**WHAT YOU SHOULD DO:** From the entries that follow, reproduce exactly and only the lines from the line with "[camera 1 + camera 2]" to the line with "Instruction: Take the", endpoints included.

**EXTRACTED MATERIAL:**

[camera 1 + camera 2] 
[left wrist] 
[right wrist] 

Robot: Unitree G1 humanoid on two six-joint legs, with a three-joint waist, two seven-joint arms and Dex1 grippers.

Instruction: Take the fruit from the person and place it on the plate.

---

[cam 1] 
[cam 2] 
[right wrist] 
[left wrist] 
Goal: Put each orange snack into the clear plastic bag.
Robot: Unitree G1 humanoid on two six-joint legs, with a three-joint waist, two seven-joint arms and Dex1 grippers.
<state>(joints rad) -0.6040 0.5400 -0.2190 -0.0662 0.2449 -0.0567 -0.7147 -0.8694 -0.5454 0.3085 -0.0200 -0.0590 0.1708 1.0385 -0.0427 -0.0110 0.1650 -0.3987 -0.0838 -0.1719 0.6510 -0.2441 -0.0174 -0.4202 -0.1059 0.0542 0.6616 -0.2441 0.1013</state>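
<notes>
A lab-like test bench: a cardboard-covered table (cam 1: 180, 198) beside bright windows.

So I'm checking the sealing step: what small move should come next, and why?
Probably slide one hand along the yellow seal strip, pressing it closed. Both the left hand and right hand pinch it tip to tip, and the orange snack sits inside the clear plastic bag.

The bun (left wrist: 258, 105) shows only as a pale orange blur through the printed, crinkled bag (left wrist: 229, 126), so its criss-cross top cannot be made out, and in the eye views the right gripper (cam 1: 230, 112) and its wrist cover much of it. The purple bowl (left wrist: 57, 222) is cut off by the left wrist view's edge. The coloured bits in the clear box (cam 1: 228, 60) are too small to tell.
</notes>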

**ANSWER FOR THIS EXERCISE:**
[camera 1 + camera 2] 
[left wrist] 
[right wrist] 

Robot: Unitree G1 humanoid on two six-joint legs, with a three-joint waist, two seven-joint arms and Dex1 grippers.

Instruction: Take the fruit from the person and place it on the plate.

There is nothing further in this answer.